Barnabas was originally meant as a temporary character on the TV series produced by Dan Curtis.
…with ratings slipping, the show’s executive producer, Dan Curtis, chose to inject an element of the supernatural. Enter Barnabas, a brooding, lovelorn, eternally 175-year-old representative of the undead. Today TV vampires are legion, but such a character was an unusual contrivance then.
The ratings shot up, and not only among the traditional soap-opera demographic of stay-at-home women. With its breathtakingly low-rent production values and equally breathtakingly purple dialogue, “Dark Shadows” induced a generation of high school and college students to cut class to revel in its unintended high camp. The producers shelved the stake.

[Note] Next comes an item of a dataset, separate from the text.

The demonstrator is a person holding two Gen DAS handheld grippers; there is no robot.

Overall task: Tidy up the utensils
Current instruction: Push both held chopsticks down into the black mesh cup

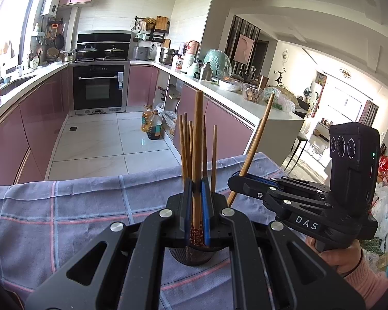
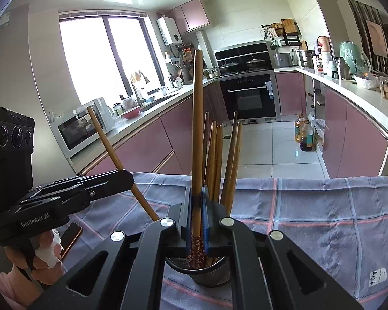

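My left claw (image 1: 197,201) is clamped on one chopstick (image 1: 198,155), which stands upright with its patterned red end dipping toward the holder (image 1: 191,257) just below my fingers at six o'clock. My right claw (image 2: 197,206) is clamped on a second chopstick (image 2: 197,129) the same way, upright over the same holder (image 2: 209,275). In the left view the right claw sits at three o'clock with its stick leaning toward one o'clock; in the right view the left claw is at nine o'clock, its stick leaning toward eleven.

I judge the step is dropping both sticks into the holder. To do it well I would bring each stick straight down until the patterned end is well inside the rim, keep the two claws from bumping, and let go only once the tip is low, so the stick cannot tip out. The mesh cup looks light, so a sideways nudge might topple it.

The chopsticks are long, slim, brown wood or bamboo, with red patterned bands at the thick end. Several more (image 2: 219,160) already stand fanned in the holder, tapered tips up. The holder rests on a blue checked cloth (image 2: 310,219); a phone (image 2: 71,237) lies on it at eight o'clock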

Swirling cape, haunted eyes and fierce eyebrows notwithstanding, Barnabas, as portrayed by Mr. Frid, was no regulation-issue vampire. An 18th-century man — he had been entombed in the Collins family crypt — he struggled to comes to terms with the 20th-century world.
He was a vulnerable vampire, who pined for his lost love, Josette. (She had leaped to her death in 1795.) He was racked with guilt over his thirst for blood, and Mr. Frid played him as a man in the grip of a compulsion he devoutly wished to shake.

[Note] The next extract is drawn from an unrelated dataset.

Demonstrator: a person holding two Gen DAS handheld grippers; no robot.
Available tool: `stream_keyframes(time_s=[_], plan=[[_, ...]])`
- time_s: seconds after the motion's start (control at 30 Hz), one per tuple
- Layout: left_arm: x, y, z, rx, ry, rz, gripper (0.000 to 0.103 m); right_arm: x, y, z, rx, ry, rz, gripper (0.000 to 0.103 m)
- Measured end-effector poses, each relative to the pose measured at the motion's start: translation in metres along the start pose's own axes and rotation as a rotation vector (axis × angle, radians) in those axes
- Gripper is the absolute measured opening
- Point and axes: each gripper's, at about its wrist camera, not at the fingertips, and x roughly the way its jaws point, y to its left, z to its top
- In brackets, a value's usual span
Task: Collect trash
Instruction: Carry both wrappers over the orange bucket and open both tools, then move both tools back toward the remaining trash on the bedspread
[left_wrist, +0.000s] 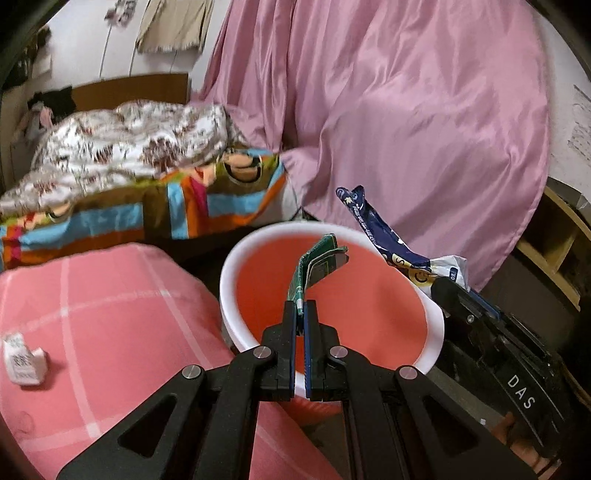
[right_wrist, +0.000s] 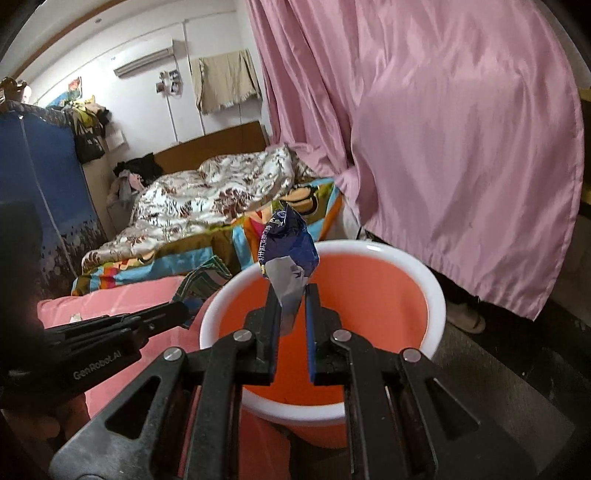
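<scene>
- Left gripper (left_wrist: 305, 308) is clamped tight on a green wrapper (left_wrist: 314, 264), holding it over the mouth of the bin (left_wrist: 436, 317), so letting go would probably drop it inside.
- Right gripper (right_wrist: 291, 295) pinches a blue wrapper (right_wrist: 288, 247) above the same bin's rim, likely for the same reason.
- White scrap (left_wrist: 24, 360) lies on the pink cushion (left_wrist: 129, 314), not yet collected.

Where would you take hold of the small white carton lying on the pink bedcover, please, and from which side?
Grip the small white carton across its narrow width, coming down from above. It lies flat and crumpled on the soft pink bedcover, with nothing beside it, so the sides are free. Its torn flap at the right end looks flimsy; the printed body is probably firmer.
</scene>
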Motion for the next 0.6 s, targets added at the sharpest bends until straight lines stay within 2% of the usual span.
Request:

Jonathan Frid was far from being the average kind of teenage heart-throb during my generation. I was born in 1970 and did not see the show Dark Shadows while it ran “live” on ABC, but I was fortunate to have a mother and cousin who loved the show. By the time they turned me on to Barnabas and the rest of the extraordinary cast of Dark Shadows, the show was on late night syndication on the local TV station in Tampa, Channel 44. This was the same station that broadcast such shows as Creature Feature with Dr. Paul Bearer…so it was already a frequent choice on my TV dial.
I could not help but to fall in love with the character I saw in black and white on my static ridden television screen. As I said, my mother and my cousin Irene were big fans and they helped me to develop an appreciation of Dark Shadows, Jonathan Frid and the rest of the cast, and eventually it grew to epic proportions. (I even had a pet cockatiel in college that I taught to “sing” the tune of the show’s opening credits…like I said, I really loved the show.)
I may have missed out on being one of the fans who ran home after school to catch the show live on the tube, but I’d stay up late watching my favorite characters on the screen, Barnabas, Dr. Hoffman, Maggie and Angelique…even recording the show with its awesome campy soundtrack on my old tape deck. When I played the tapes back, you could hear my laughter at the marvelous bloopers the show was well-known for.
Dark Shadows was aired live, so not only would props or whole sets fall down at times, lines would be forgotten, and you could hear the cues being given off stage…Joan Bennett was famous for forgetting her lines.
As Jonathan Frid once said in an interview from twelve years ago,
“I’d get this long-lost look on my face,” he told The Hamilton Spectator in 2000. “ ‘Where is my love? Where is my love?,’ it seemed to say. Actually, it was me thinking: ‘Where the hell is the teleprompter? And what’s my next line?’ ”
Another blooper that always got me squealing with laughter was that single fly who would land on the actors as they performed their scenes. That studio must have had flies all over the place. Grayson Hall, the actress who brought life into Dr. Julia Hoffman, seemed to especially attract any fly on the set. They would buzz around her constantly and she would blink her eyes even more than usual. Which I gotta tell you, was comically overdone in the first place. It was almost as if she was wearing hard contact lenses and she had to keep blinking to keep them inside her eye sockets.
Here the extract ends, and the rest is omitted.